Agency Warns Against Eating Shellfish From Private Piers
Daily Advisory on Conditionally Approved Shellfish Harvesting Areas
MDE Opens Kent Narrows For Shellfish Harvesting
The growing proliferation of home based aquaculture projects and oyster gardens has lured some to eat the shellfish grown for water quality improvement initiatives. Due to the potential presence of pathogens, officials at the Maryland Department of the Environment (MDE) urge oyster growers against doing so.
Shellfish are filter-feeding organisms; they strain the surrounding water through their gills which trap and transfer food particles to their digestive tract. If the water they are housed in is contaminated with disease-causing organisms, these organisms are also trapped and consumed as food. Because shellfish pump large quantities of water through their gills each day, even low concentrations of harmful organisms from the waters can reach dangerous levels in the shellfish. If shellfish containing these organisms are eaten raw or partially cooked, illness may result.
Shellfish are bivalve mollusks such as clams, oysters, and mussels. [The term shellfish does not include crabs, lobsters, or shrimp.] Therefore, to protect public health, it is mandatory that shellfish be harvested from approved shellfish waters where protective standards have been met. MDE protects and classifies the state’s shellfish harvesting waters.
To protect public health, MDE does not permit the harvest of shellfish from marinas because of the potential for illegally discharged or unintentional discharge of boat waste. This restriction does not include blue crabs, which are crustaceans and do not filter-feed like oysters. MDE further recommends against consuming oysters grown from private piers. The area around a private dock or pier is near the shoreline in quiet waters, rather than out in the river where the oyster’s natural habitat is typically found. Activities such as the unexpected failure of a neighbor’s septic system, drainage of water from yards where pets are kept and other factors can introduce disease-causing organisms, which can be concentrated by oysters, posing a risk to people eating them.

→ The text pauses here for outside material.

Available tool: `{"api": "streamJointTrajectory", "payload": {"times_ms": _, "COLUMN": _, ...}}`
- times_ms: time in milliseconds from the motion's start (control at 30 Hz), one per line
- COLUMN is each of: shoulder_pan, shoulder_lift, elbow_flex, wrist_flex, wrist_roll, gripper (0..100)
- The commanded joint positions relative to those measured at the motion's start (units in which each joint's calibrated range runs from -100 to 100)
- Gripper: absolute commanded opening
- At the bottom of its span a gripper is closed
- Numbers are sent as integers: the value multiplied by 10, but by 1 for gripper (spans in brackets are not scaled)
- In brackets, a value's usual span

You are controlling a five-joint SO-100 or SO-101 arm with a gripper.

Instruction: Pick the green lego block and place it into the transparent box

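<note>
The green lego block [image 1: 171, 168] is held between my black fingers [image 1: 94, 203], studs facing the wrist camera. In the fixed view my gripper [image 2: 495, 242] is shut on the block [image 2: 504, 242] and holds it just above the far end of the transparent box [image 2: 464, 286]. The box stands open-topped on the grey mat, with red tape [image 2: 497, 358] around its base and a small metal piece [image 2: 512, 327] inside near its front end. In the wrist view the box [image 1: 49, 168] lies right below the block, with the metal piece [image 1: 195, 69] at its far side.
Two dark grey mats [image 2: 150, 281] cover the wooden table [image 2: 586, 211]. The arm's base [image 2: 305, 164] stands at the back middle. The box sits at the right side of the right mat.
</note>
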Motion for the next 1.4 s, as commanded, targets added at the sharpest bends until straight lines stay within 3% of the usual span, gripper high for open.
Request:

In Maryland, the responsibility for the sanitary control of the shellfish industry is split among three state agencies: MDE, the Department of Health and Mental Hygiene (DHMH), and the Department of Natural Resources (DNR). MDE is responsible for identifying and eliminating pollution sources affecting Maryland’s shellfish harvesting waters, as well as determining whether the shellfish harvested are safe for human consumption. DHMH is responsible for any food control measures necessary to ensure that shellfish are harvested, processed, packaged and transported under sanitary conditions. DHMH also regulates shellfish dealers to assure compliance with the required sanitary standards. DNR is responsible for posting areas restricted to shellfish harvesting and for patrolling these areas to prevent illegal harvesting.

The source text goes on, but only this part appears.